The Dalmatian is particularly prone to genetic deafness, affecting 10-12% of puppies. Early breeders did not recognize this defect in the breed, simply considering deaf individuals to be dumb, and therefore deafness was allowed to proliferate. Deaf Dalmatians tend to be difficult to raise, becoming snappish or aggressive out of fear. Responsible breeders will have a puppy’s hearing checked at 6 weeks of age via a brainstem auditory evoked response (BAER) test, and these individuals should be neutered/spayed to avoid spreading the defect.
Dalmatians have a tendency towards Hyperuricemia, a condition that causes high levels of uric acid to build up in joints and cause gaut or bladder/kidney stones. Hyperuricemia is present in all Dalmatian lines, as the “normal” gene for this disease is not present in Dalmatians whatsoever. Therefore, this cannot be bred-out of pure breed Dalmatians. This condition tends to occur in older males, and can be controlled to some degree by medication and by feeding the dog a diet limited in purine (all-natural foods without animal organs or bi-products are recommended).
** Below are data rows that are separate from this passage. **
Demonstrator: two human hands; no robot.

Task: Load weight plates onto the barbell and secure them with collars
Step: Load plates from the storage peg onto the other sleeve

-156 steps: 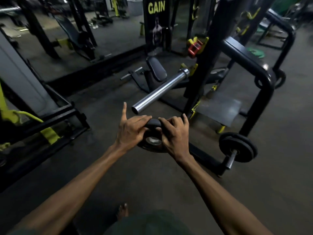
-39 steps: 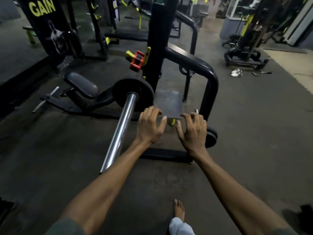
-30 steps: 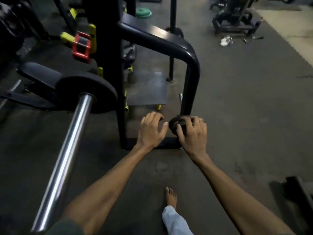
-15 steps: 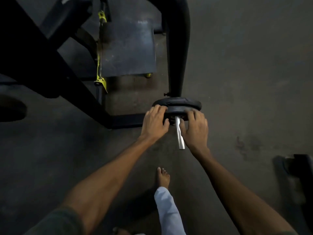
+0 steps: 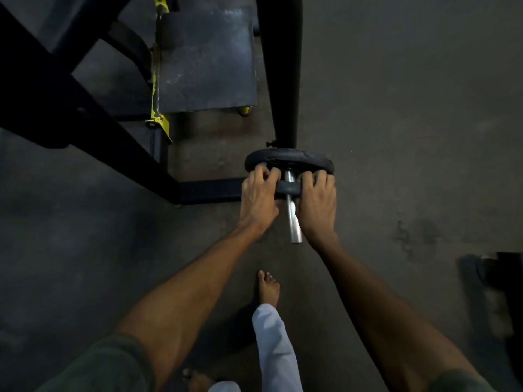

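Two hands work the small black rubber weight plate point(image 5: 288, 188) threaded on the short chrome storage peg point(image 5: 293, 219), just in front of the larger black plate point(image 5: 288, 159) at the black rack post's point(image 5: 283, 80) foot. Your left hand point(image 5: 259, 200) curls over its nine o'clock rim and your right hand point(image 5: 317, 203) over its three o'clock rim, fingers closed around the disc. That even two-sided grip probably keeps it square while sliding; no barbell or collar is in view.
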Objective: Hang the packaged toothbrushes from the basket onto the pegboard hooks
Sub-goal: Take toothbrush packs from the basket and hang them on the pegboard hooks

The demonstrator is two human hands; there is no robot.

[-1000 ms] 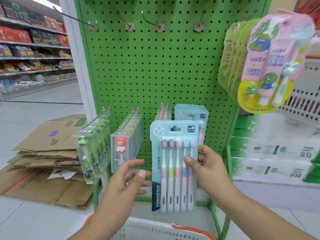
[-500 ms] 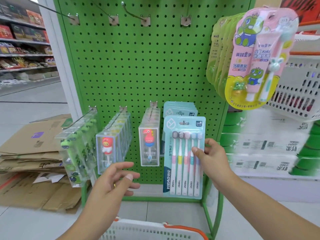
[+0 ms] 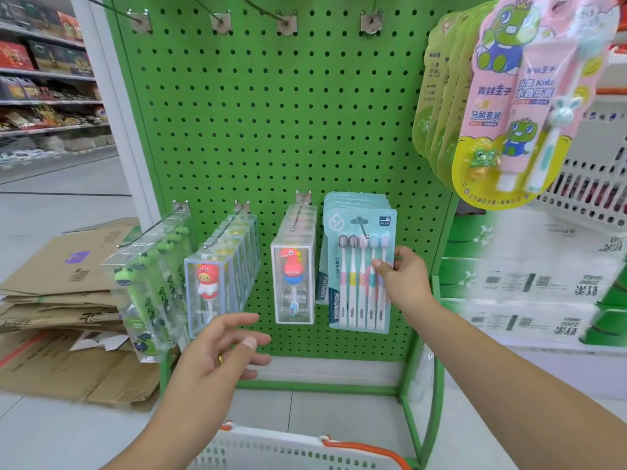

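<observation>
Five toothbrushes are sealed in the teal pack [image 3: 361, 271], now hung on the pegboard [image 3: 271, 113] hook, pinched by the right hand [image 3: 402, 283]; the left hand [image 3: 222, 351] (held apart) is spread, empty, above the basket [image 3: 271, 449]

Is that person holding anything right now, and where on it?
The right hand pinches the five-brush toothbrush pack by its right edge, about halfway up. The left hand is empty.

Flattened cardboard [image 3: 64, 300] on floor — stocked shelves [image 3: 47, 96], perhaps snacks
</observation>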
Skin allergies are also prevalent in this breed, and can also be largely controlled by diet and/or medication. Some Dalmatians can also experience thyroid issues, which can cause appetite changes, weight loss/gain, hair loss, recurring skin infections, and lethargy.
Caring for a Dalmatian’s coat is simple, although frequent brushing is required to help with constant shedding. They are nearly odorless and are said to be unusually clean.
The Dalmatian is perhaps best known for the animated and live-action 101 Dalmatians films (and original novel published in 1956) and their sequels.
The sudden increase in the breed’s popularity after Disney’s release of the live action version of 101 Dalmatians lead to an unfortunate situation for the breed as a whole. Families became seduced by the lovability of the dogs portrayed in the film and purchased Dalmatians for their children, without fully understanding the needs of the breed. A huge number of Dalmatians were subsequently dumped at shelters and rescues, which lead to the development of Dalmatian rescue organizations across the U.S.